I don't have the memory on this tablet to synch it to Dropbox. There are other things available as well
Google drive says its free for uploading.
Zoho is a free word processing app, and accounting app. They give you a free cloud account as well.
Ever notes says it will synch across platforms as well... Not a good note taking app, but it does a decent synching job.
Microsoft again has its own platform.
Gary have you thought of maybe transferring some of that volume of files into a self email?
Email now has à lot of memory.
The other thing you can do is get an external storage device, say three or four T.. Then have your computer set to be automatically backing your files up. Remember that any storage device attached to your computer is remotely searchable through your computer to call up files and so on. So you can search from another device..


----------



## Pwaa (Feb 8, 2015)

Google Drive works in the same way.  how much storage are you looking for exactly?  Why can't you just buy a USB memory stick?


----------



## Faisal Shamas (Apr 7, 2015)

Google Docs has versioning, I find that very good, but it depends on whether you trust google. Major companies are making their money selling data


----------



## Pwaa (Apr 8, 2015)

Faisal Shamas said:


> Google Docs has versioning, I find that very good, but it depends on whether you trust google. Major companies are making their money selling data


Could say the exact same about any cloud storage system.  But out of the millions and millions of profiles, I can't imagine for one moment that anyone is looking through for someone's stories to steal.


----------



## Dan Jones (Apr 25, 2015)

You can do various tasks I think with Dropbox to get hold of extra bits of storage; like Facebook, add extra details on your account, that sory of thing, to get extra space. I'm up to 30Gb - more than plenty for my works in progress and the odd photo


----------



## prizzley (Aug 3, 2015)

I've used Google Docs for a few years and it's worked for me. However, recently it's been misbehaving. Documents supposedly saved to Google Docs from my tablet have disappeared completely and others have failed to sync. Closing and reopening Google Drive hasn't solved the problem. Neither has tearing my hair out. I've started emailing each document to myself!


----------



## TØny Hine (Aug 3, 2015)

I had a similar problem with Google Drive and I found it was because I was using illegal characters in the file names.
Just thought it worth mentioning...


----------



## prizzley (Aug 3, 2015)

TØny Hine said:


> I had a similar problem with Google Drive and I found it was because I was using illegal characters in the file names.
> Just thought it worth mentioning...



Thanks, but I don't think it can the that. I'd been working on the docs for days. The earlier versions synced to gdrive, but the syncing seemed to stop suddenly. Still, I'll try renaming the docs and see what happens.


----------



## Ray McCarthy (Aug 3, 2015)

So called Cloud services are evil. Esp. Google. Dropbox OTH seem merely lacking in competence.

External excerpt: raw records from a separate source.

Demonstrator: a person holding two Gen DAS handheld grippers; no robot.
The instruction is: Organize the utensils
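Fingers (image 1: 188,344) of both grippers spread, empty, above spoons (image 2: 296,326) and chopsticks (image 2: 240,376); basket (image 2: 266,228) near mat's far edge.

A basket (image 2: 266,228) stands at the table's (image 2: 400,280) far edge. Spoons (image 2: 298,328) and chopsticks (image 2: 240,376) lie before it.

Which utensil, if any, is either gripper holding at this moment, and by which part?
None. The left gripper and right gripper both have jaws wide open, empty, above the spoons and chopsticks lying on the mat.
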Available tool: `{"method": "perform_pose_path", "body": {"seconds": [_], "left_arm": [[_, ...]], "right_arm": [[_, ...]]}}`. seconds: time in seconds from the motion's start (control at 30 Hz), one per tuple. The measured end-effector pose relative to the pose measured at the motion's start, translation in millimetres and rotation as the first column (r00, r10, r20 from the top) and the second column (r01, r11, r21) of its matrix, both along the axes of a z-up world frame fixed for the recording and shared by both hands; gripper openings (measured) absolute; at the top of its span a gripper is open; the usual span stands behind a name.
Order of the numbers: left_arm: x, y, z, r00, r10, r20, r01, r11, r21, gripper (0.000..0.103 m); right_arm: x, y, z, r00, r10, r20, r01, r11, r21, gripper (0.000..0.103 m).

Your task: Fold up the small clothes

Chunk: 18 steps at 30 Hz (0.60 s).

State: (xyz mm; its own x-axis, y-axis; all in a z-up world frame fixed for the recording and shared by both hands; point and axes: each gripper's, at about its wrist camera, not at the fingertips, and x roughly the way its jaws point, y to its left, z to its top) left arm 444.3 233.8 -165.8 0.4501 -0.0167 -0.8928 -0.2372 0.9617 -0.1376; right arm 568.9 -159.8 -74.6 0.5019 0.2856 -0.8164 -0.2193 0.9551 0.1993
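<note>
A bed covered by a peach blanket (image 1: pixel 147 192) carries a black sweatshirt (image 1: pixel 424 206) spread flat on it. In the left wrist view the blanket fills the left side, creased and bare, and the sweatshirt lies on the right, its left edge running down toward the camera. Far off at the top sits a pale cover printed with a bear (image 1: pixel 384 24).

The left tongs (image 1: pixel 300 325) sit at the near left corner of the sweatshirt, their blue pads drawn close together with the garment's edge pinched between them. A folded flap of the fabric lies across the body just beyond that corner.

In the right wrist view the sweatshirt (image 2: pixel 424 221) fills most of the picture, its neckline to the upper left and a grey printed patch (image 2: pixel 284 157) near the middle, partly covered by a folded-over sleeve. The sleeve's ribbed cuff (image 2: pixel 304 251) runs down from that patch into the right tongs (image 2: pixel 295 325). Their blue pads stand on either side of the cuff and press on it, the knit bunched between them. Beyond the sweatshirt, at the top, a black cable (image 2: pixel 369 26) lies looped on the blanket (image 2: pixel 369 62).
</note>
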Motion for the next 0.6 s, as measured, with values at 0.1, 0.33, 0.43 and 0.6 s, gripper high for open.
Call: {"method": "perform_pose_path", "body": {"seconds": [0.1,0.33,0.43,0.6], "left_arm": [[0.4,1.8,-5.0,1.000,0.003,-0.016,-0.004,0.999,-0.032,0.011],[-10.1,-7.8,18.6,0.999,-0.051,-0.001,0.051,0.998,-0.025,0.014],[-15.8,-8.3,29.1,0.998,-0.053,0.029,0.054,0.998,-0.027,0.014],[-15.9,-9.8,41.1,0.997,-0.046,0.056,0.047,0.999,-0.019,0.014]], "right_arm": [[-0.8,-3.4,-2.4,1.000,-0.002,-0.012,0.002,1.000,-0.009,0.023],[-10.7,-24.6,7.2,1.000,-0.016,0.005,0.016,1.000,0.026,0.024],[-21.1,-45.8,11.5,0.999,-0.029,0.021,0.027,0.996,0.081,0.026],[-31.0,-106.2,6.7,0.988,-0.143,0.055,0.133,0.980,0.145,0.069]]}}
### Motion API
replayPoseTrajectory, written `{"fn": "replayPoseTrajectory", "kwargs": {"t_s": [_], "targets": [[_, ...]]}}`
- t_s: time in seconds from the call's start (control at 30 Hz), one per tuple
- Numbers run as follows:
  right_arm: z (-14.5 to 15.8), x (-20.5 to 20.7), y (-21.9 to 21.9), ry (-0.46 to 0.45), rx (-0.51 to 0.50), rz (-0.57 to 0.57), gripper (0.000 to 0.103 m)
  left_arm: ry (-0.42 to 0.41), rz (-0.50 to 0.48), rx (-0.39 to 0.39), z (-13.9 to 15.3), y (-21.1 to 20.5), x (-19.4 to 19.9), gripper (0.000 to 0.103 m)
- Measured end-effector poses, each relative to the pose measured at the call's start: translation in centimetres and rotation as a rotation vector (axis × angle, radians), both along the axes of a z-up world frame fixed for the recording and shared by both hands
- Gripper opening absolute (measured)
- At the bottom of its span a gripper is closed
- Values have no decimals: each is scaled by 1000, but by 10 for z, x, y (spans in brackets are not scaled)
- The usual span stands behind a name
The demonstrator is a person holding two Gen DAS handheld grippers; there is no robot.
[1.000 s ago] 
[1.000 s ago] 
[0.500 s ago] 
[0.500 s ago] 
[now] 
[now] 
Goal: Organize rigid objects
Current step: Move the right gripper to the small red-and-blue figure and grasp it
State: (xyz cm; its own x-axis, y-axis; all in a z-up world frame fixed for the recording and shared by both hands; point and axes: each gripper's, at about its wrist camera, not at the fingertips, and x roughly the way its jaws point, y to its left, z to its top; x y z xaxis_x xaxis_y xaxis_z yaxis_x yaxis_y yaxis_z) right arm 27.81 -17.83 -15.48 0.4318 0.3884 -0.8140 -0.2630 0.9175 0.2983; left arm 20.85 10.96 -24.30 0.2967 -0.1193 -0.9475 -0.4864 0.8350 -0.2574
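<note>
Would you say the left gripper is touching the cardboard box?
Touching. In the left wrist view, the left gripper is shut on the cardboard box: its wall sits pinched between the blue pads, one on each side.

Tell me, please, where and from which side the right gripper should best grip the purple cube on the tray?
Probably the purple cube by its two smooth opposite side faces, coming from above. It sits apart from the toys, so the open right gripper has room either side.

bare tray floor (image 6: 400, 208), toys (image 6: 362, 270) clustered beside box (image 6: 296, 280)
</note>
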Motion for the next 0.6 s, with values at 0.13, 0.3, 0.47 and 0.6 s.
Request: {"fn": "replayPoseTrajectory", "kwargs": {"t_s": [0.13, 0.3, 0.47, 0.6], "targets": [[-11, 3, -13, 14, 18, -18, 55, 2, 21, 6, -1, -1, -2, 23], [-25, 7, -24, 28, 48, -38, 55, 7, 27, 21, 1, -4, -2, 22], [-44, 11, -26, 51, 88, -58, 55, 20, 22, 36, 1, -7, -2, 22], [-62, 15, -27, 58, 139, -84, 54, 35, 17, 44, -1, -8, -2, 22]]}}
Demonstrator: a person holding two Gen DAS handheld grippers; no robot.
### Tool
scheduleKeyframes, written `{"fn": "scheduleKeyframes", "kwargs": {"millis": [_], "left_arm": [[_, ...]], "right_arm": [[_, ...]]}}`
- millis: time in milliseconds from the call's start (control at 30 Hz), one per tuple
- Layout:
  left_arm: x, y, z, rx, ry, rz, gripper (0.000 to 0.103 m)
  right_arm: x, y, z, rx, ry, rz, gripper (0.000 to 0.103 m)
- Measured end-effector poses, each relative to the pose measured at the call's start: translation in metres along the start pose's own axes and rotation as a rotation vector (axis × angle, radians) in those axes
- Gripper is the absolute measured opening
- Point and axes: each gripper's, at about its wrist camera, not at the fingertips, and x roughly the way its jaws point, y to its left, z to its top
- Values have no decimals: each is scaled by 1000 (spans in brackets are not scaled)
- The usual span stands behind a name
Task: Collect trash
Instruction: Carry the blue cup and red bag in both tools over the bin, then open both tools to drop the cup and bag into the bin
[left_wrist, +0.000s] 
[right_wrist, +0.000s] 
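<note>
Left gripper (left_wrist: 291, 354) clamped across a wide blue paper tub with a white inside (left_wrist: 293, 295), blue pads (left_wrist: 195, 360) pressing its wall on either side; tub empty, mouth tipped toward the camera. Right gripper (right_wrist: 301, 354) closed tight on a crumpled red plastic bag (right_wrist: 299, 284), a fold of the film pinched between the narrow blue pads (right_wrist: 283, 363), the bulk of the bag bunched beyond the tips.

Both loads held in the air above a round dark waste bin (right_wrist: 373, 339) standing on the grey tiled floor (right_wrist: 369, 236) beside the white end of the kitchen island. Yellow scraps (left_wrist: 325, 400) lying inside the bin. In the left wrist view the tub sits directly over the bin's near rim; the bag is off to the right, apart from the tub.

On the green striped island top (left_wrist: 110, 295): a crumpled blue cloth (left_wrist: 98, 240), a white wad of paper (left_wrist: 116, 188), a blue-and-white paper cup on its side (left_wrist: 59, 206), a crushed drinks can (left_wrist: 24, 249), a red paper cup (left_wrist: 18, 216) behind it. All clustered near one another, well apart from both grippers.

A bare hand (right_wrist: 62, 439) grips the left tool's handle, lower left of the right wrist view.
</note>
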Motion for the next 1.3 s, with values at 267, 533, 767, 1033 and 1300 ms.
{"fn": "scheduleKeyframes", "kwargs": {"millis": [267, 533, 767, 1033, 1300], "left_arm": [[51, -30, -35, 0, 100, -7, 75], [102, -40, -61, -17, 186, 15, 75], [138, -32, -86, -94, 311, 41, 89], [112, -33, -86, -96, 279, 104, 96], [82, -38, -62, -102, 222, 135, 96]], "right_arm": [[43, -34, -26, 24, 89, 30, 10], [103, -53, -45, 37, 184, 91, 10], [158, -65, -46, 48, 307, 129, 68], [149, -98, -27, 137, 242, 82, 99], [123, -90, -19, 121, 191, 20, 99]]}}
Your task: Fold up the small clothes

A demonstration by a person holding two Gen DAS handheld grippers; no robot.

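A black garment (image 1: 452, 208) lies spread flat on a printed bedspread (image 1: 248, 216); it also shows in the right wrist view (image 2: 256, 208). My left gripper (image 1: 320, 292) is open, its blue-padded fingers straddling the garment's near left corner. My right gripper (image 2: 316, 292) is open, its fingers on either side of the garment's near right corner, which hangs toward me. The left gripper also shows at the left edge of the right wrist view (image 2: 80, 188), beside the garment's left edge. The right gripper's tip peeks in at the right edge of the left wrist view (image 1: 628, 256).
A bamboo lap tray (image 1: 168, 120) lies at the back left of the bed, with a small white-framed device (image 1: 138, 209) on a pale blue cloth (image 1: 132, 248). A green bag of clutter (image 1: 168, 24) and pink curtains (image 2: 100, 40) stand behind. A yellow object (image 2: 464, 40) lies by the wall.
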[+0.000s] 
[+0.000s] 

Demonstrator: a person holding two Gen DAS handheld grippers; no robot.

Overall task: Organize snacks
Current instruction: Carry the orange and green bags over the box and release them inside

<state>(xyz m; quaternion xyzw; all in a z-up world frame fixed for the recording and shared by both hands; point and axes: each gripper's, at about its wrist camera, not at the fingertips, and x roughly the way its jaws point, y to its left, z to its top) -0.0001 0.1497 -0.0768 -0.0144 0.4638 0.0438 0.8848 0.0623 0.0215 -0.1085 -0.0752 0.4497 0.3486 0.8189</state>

There is no openness or transparency about QOS, privacy, backups or security. They are only safe for short term not terribly private real time collaboration.


----------



## Nick B (Aug 3, 2015)

SpiderOak is about as secure as you can get for cloud based storage. Why? Because A- it encrypts at source ie your pc. Even the staff at SO can not read your data. And B- it is open source so you can be reasonably sure there are no back doors allowing access to your files.

The downside? Pricing is on par with Dropbox and if you forget your password, the data is pretty much irretrievable because SO do not keep your security details either.


----------



## Ray McCarthy (Aug 3, 2015)

Quellist said:


> f you forget your password, the data is pretty much irretrievable because SO do not keep your security details either


As it should be.
I used an address book kept in safe place and never with laptop when travelling.


----------